Electric Field Strength Calculator
Calculate electric field strength from a point charge or between parallel plates using Coulomb law.
The electric field describes the force that a charged object exerts on other charges in its vicinity. It is a fundamental concept in electrostatics and electrical engineering.
Point Charge Formula (Coulomb’s Law):
E = k × |Q| / r²
Where:
- E = electric field strength (N/C or V/m)
- k = Coulomb’s constant (8.9875 × 10⁹ N·m²/C²)
- Q = charge in coulombs (C)
- r = distance from the charge in meters (m)
Parallel Plates Formula:
E = V / d
Where:
- V = voltage (potential difference) between the plates in volts (V)
- d = distance between the plates in meters (m)
What each variable means:
- Electric field (E) — measured in newtons per coulomb (N/C) or volts per meter (V/m). These units are equivalent.
- Charge (Q) — the source charge creating the field, in coulombs. 1 coulomb is a very large charge; typical values are in microcoulombs (μC) or nanocoulombs (nC).
- Distance (r) — how far from the charge you are measuring the field.
- Voltage (V) — the electric potential difference driving the field between plates.
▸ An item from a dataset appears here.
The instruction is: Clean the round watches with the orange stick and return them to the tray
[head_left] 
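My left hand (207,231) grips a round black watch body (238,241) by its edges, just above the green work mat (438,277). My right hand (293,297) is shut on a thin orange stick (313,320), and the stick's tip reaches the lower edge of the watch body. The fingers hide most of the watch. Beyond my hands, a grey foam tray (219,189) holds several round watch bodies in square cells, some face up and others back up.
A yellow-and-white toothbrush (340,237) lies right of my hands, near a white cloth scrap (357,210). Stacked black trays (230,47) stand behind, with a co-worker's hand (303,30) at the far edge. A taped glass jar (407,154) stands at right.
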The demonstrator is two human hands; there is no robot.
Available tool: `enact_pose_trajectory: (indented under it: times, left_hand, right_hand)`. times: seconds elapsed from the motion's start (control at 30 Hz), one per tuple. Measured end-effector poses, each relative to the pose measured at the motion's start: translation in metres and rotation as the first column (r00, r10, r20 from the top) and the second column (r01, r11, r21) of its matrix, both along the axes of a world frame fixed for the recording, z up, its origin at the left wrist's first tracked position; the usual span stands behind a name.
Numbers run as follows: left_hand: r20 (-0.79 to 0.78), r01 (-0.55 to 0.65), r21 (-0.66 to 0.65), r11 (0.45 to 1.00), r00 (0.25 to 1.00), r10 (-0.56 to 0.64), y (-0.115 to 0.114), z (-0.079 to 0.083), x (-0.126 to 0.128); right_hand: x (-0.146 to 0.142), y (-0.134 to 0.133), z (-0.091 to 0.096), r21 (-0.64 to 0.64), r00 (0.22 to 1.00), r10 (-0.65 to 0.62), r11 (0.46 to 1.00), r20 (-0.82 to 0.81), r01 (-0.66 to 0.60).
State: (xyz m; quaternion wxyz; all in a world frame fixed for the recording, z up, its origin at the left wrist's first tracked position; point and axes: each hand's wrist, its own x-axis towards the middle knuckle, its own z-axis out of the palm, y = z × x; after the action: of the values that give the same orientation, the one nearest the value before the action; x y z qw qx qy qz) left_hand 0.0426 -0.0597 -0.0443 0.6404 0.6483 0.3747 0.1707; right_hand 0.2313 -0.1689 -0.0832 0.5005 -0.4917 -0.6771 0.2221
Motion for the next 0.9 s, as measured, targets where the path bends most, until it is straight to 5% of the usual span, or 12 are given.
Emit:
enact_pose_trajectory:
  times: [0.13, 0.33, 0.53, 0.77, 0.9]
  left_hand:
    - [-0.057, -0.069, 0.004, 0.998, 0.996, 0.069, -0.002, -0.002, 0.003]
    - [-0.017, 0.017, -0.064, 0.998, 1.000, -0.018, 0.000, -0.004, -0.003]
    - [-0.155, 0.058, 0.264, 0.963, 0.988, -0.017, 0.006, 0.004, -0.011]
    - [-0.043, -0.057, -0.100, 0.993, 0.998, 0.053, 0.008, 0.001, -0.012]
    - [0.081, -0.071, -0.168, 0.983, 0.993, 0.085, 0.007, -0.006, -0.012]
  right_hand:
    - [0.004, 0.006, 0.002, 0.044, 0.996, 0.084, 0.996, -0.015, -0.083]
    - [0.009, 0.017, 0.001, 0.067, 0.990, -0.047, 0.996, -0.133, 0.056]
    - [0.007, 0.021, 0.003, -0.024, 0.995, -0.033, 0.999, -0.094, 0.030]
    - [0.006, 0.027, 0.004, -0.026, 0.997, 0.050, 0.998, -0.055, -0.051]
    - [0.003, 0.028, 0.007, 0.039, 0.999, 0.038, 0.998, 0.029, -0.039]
Field strength reference values:
| Source | Electric Field Strength |
|---|---|
| Fair weather atmosphere | ~100 V/m |
| Under a thundercloud | 10,000–30,000 V/m |
| Air breakdown (spark) | ~3,000,000 V/m |
| Inside a capacitor (typical) | 10,000–100,000 V/m |
| Near a Van de Graaff generator | ~1,000,000 V/m |
When to use this calculator:
- Physics and engineering coursework
- Designing capacitors and electrical components
- Understanding electrostatic safety distances
- Calculating forces on charged particles
Practical example: A 1 μC (1 × 10⁻⁶ C) charge creates an electric field of about 9,000 N/C at a distance of 1 meter. At 10 cm, that field increases to 900,000 N/C — showing how rapidly the field strengthens as you get closer.
Tips:
- The electric field from a point charge follows an inverse-square law — doubling the distance reduces the field by 4×.
- Between parallel plates, the field is uniform (constant strength everywhere between the plates).
- Electric field lines point away from positive charges and toward negative charges.